▶ What is being asked: Reproduce the data that follows precisely.

▶ Extracted information:
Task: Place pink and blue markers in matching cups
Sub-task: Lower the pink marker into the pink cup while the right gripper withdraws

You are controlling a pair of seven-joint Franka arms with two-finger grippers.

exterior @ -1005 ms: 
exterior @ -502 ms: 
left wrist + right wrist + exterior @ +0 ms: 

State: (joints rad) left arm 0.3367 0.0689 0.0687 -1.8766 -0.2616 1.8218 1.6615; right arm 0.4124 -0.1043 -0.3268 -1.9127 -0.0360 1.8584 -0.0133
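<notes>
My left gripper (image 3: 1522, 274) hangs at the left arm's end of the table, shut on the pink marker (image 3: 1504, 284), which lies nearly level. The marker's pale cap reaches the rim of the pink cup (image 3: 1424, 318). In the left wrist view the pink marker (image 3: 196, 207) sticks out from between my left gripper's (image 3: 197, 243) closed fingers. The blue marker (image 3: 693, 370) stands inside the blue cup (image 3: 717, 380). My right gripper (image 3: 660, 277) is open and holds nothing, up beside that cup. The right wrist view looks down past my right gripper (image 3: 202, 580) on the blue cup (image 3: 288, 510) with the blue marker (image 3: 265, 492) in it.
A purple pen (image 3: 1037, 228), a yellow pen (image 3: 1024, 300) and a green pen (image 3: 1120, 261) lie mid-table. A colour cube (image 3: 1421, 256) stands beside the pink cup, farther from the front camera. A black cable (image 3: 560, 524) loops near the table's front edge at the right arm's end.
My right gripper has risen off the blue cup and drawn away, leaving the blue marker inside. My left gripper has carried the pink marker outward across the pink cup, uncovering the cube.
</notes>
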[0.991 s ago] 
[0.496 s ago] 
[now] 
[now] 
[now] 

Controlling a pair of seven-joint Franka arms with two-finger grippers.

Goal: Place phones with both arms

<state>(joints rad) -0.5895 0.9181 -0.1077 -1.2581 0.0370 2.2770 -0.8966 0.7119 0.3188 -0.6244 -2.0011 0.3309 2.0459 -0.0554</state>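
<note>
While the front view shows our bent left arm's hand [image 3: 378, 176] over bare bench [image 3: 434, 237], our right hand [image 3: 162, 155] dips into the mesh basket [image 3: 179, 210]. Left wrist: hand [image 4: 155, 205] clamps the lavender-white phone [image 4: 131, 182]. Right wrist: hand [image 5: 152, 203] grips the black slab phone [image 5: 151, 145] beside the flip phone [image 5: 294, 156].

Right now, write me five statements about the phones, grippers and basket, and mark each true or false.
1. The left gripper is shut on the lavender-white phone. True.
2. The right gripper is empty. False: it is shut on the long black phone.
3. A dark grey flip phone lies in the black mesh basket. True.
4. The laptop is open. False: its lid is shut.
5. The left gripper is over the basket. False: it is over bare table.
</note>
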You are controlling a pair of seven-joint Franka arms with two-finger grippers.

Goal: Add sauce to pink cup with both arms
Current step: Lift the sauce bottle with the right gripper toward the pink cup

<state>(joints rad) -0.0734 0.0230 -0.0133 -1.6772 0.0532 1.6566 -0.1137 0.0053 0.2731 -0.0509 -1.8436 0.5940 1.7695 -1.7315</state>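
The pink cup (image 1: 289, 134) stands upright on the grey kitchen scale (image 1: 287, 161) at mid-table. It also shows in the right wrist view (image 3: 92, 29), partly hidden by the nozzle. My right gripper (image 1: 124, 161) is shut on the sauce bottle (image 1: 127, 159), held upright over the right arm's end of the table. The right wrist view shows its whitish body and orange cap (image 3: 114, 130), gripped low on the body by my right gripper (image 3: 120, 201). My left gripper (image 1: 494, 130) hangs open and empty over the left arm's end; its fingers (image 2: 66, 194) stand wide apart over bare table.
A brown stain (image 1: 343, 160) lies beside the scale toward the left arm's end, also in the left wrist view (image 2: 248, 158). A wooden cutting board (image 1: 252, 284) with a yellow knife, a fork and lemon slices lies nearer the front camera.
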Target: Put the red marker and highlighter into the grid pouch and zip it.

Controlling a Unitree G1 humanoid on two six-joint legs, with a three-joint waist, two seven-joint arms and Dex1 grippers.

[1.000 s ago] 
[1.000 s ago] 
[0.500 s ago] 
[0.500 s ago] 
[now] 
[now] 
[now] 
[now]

▶ Result:
Task: Place pink and blue markers in matching cups
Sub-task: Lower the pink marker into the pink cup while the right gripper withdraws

You are controlling a pair of seven-joint Franka arms with two-finger grippers.

exterior @ -1005 ms: 
exterior @ -502 ms: 
left wrist + right wrist + exterior @ +0 ms: 

State: (joints rad) left arm 0.3367 0.0689 0.0687 -1.8766 -0.2616 1.8218 1.6615; right arm 0.4124 -0.1043 -0.3268 -1.9127 -0.0360 1.8584 -0.0133
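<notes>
My left gripper (image 3: 1522, 274) hangs at the left arm's end of the table, shut on the pink marker (image 3: 1504, 284), which lies nearly level. The marker's pale cap reaches the rim of the pink cup (image 3: 1424, 318). In the left wrist view the pink marker (image 3: 196, 207) sticks out from between my left gripper's (image 3: 197, 243) closed fingers. The blue marker (image 3: 693, 370) stands inside the blue cup (image 3: 717, 380). My right gripper (image 3: 660, 277) is open and holds nothing, up beside that cup. The right wrist view looks down past my right gripper (image 3: 202, 580) on the blue cup (image 3: 288, 510) with the blue marker (image 3: 265, 492) in it.
A purple pen (image 3: 1037, 228), a yellow pen (image 3: 1024, 300) and a green pen (image 3: 1120, 261) lie mid-table. A colour cube (image 3: 1421, 256) stands beside the pink cup, farther from the front camera. A black cable (image 3: 560, 524) loops near the table's front edge at the right arm's end.
My right gripper has risen off the blue cup and drawn away, leaving the blue marker inside. My left gripper has carried the pink marker outward across the pink cup, uncovering the cube.
</notes>
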[0.991 s ago] 
[0.496 s ago] 
[now] 
[now] 
[now] 

Controlling a pair of seven-joint Franka arms with two-finger grippers.

Goal: Place phones with both arms

<state>(joints rad) -0.5895 0.9181 -0.1077 -1.2581 0.0370 2.2770 -0.8966 0.7119 0.3188 -0.6244 -2.0011 0.3309 2.0459 -0.0554</state>
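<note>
While the front view shows our bent left arm's hand [image 3: 378, 176] over bare bench [image 3: 434, 237], our right hand [image 3: 162, 155] dips into the mesh basket [image 3: 179, 210]. Left wrist: hand [image 4: 155, 205] clamps the lavender-white phone [image 4: 131, 182]. Right wrist: hand [image 5: 152, 203] grips the black slab phone [image 5: 151, 145] beside the flip phone [image 5: 294, 156].

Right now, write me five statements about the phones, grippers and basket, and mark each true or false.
1. The left gripper is shut on the lavender-white phone. True.
2. The right gripper is empty. False: it is shut on the long black phone.
3. A dark grey flip phone lies in the black mesh basket. True.
4. The laptop is open. False: its lid is shut.
5. The left gripper is over the basket. False: it is over bare table.
</note>
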You are controlling a pair of seven-joint Franka arms with two-finger grippers.

Goal: Add sauce to pink cup with both arms
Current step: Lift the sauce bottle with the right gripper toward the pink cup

<state>(joints rad) -0.0734 0.0230 -0.0133 -1.6772 0.0532 1.6566 -0.1137 0.0053 0.2731 -0.0509 -1.8436 0.5940 1.7695 -1.7315</state>
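The pink cup (image 1: 289, 134) stands upright on the grey kitchen scale (image 1: 287, 161) at mid-table. It also shows in the right wrist view (image 3: 92, 29), partly hidden by the nozzle. My right gripper (image 1: 124, 161) is shut on the sauce bottle (image 1: 127, 159), held upright over the right arm's end of the table. The right wrist view shows its whitish body and orange cap (image 3: 114, 130), gripped low on the body by my right gripper (image 3: 120, 201). My left gripper (image 1: 494, 130) hangs open and empty over the left arm's end; its fingers (image 2: 66, 194) stand wide apart over bare table.
A brown stain (image 1: 343, 160) lies beside the scale toward the left arm's end, also in the left wrist view (image 2: 248, 158). A wooden cutting board (image 1: 252, 284) with a yellow knife, a fork and lemon slices lies nearer the front camera.
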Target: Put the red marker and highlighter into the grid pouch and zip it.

Controlling a Unitree G1 humanoid on two six-joint legs, with a three-joint waist, two seven-joint arms and Dex1 grippers.

[1.000 s ago] 
[1.000 s ago] 
[0.500 s ago] 
[0.500 s ago] 
[now] 
[now] 
[now] 
[now]

Nothing else is needed to complete the exercise.